Of course, as soon as I convert the file to UTF-8 Git happily identifies it as text. Here is that same file after conversion:

enter image description here

Frankly I don't mind not using ANSI encoding. I'm just trying to avoid constantly opening files in Notepad++ just to fix the file encoding. Is there a way to make Git handle the encoding conversion automatically?

patricktokeeffe
  • 1,058
  • 1
  • 11
  • 21
  • There is no major single-byte encoding (whether so-called "ANSI" or not) where NUL is anything other than a NUL. The same byte is also a NUL in UTF-8. Your tool is actually stripping these characters incorrectly when converting them to UTF-8. And this is by definition not a text file, since NUL is never valid in a text file, according to POSIX. – bk2204 Sep 18 '20 at 00:52

1 Answers1

0

You have a couple of problems here.
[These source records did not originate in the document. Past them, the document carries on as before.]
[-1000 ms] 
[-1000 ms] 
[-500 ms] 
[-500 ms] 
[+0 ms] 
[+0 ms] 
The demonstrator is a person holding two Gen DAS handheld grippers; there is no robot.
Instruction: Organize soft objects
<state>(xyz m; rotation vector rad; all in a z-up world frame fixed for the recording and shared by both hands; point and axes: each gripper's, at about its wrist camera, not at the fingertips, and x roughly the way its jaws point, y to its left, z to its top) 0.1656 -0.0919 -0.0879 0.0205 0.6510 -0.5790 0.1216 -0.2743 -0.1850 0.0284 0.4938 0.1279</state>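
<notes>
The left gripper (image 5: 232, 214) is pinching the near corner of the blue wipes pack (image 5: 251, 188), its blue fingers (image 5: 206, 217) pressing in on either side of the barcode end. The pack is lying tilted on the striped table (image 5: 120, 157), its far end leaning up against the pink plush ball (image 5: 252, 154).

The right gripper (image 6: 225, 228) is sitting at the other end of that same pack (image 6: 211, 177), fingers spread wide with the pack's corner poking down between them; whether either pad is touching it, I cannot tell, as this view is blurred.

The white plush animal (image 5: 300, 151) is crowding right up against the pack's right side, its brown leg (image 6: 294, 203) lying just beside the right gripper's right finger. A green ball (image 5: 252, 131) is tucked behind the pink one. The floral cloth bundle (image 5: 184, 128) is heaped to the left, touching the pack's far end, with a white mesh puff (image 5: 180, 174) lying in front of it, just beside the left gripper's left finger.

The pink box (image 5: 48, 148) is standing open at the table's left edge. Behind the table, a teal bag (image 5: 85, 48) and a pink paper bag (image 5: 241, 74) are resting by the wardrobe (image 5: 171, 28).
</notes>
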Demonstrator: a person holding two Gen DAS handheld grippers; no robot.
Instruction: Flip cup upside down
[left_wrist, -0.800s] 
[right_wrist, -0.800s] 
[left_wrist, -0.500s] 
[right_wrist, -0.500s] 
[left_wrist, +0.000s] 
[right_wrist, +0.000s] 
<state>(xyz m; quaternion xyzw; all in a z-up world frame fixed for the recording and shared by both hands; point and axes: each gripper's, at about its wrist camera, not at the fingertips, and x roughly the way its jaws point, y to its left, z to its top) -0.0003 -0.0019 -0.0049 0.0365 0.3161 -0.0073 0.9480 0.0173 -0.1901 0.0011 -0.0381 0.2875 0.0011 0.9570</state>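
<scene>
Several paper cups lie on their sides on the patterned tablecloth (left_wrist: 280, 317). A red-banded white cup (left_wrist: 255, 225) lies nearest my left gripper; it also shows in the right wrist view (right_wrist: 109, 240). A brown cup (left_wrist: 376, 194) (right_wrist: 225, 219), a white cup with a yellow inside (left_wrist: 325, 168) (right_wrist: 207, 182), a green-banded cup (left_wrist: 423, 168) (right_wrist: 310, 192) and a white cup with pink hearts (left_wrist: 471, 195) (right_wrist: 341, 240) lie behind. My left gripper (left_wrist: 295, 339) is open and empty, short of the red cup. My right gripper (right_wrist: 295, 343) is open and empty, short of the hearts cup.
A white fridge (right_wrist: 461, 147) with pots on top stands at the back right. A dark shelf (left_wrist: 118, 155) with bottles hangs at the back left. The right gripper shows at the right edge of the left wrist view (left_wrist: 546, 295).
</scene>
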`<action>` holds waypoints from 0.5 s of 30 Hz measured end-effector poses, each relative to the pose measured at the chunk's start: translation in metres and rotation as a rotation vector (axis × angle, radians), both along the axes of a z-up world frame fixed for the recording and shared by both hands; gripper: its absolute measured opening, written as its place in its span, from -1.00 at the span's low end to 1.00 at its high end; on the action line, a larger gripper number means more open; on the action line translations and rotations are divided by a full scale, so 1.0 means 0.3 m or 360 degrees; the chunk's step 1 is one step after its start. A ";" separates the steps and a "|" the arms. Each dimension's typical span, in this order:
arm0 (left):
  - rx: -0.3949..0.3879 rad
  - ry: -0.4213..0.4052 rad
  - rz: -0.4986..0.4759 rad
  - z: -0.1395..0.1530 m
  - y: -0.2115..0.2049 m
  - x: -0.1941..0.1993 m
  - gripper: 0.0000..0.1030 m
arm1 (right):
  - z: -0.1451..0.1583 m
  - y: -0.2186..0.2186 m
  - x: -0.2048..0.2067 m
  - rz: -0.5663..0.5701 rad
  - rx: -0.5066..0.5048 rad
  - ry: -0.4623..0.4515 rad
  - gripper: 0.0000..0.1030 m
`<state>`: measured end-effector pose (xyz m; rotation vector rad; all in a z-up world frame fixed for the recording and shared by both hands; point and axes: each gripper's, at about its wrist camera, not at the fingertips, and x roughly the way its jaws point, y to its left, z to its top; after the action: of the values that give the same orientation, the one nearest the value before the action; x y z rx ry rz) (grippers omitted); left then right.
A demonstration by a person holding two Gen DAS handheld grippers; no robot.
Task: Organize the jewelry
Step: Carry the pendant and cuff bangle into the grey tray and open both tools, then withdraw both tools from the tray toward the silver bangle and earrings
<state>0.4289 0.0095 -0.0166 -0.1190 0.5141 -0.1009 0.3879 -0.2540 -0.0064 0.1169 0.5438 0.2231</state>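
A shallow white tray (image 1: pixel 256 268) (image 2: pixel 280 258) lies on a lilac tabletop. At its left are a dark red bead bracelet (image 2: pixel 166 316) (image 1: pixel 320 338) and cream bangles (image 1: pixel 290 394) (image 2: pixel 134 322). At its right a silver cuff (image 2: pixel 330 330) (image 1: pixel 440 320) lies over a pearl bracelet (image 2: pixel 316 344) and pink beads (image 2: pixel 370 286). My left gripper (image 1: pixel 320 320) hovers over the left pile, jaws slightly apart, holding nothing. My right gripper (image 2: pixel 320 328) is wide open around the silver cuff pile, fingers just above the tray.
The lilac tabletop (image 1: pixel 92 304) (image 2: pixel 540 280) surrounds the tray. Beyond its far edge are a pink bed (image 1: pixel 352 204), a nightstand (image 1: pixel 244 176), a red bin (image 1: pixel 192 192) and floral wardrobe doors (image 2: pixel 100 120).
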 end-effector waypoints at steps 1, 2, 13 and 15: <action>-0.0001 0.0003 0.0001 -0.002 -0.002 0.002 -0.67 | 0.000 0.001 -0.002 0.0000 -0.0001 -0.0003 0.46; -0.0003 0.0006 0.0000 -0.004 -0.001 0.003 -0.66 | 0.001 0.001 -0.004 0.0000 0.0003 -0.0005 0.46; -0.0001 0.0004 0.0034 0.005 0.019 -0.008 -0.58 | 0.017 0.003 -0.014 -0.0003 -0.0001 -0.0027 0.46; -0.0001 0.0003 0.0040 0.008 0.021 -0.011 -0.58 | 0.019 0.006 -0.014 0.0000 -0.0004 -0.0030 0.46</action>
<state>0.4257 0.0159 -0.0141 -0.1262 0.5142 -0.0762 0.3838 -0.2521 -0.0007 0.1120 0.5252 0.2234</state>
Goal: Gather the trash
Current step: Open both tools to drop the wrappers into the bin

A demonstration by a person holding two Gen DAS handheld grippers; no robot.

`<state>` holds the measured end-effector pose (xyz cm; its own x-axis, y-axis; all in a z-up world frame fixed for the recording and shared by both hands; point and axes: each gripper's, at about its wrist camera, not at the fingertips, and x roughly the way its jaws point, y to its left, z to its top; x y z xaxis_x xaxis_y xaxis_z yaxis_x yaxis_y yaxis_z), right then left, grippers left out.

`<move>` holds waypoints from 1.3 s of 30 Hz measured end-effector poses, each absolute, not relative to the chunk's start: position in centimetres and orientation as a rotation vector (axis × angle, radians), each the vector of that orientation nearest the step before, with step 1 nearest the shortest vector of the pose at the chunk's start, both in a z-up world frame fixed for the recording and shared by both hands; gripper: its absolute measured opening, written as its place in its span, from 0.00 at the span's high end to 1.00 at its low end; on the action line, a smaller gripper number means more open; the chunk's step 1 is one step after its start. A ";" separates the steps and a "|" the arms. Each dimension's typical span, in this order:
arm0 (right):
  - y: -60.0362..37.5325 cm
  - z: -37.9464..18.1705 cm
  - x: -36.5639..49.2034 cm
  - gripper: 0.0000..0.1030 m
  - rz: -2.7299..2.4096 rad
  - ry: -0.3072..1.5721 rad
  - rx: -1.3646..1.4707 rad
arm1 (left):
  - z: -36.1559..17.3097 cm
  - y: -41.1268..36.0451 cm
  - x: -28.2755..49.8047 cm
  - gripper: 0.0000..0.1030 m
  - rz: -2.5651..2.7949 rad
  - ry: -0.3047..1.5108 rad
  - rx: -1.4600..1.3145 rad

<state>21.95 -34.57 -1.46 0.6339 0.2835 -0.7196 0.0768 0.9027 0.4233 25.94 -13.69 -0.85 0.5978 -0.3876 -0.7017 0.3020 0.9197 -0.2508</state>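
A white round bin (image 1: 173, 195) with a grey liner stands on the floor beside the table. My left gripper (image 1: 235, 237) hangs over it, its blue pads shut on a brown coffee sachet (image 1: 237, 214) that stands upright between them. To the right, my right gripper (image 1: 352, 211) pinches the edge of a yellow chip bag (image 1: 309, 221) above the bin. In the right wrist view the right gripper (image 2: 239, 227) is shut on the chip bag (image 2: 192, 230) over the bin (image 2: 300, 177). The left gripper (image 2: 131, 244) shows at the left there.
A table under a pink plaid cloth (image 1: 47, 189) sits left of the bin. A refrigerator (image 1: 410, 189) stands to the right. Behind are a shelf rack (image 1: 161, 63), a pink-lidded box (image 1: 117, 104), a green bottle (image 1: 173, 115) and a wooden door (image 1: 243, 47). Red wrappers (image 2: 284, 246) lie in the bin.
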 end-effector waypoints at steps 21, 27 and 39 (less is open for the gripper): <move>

The first is that these are definitely not text files, since they contain a NUL byte. No major single-byte encoding permits NUL bytes to represent anything other than a NUL because C terminates its strings with that byte, and using it for another purpose would mean that text in that encoding would not fit into a normal C string. POSIX specifically excludes files containing NUL bytes from being text files for this reason.

The tool you're using to convert your “ANSI” files to UTF-8 is actually stripping out the NUL bytes, which is why they then work. The NUL byte in UTF-8 means exactly the same thing as it does in your single-byte encoding: a NUL. So this works because your tool is stripping them out instead of properly converting them.

It also isn't clear what you're asking Git to do in this case. The text attribute asks Git to perform end-of-line normalization. However, if your file contains NUL bytes, then Git is still going to think it's a binary file for the purposes of diffs and merge, because the text attribute doesn't control that. You need the diff and merge attributes as well.

Of course, if you don't really want or need the NUL bytes and these are supposed to be human-readable, then you really are better off just stripping out the NUL bytes and converting to UTF-8. In 2020, there's no longer any good reason to use a single-byte encoding. If that's what you want to do, then you can strip the NUL bytes and convert to UTF-8 by doing the following (assuming you're using Git Bash, WSL, or a Linux system):

$ tr -d '\0' FILENAME | iconv -f WINDOWS-1252 -t UTF-8 > FILENAME.tmp && \
  mv FILENAME.tmp FILENAME

That also assumes that the “ANSI” encoding you're using is actually Windows-1252. IANA (the register of character sets) doesn't know of any encodings called “ANSI”, but Windows-1252 is the most common character set referred to that way.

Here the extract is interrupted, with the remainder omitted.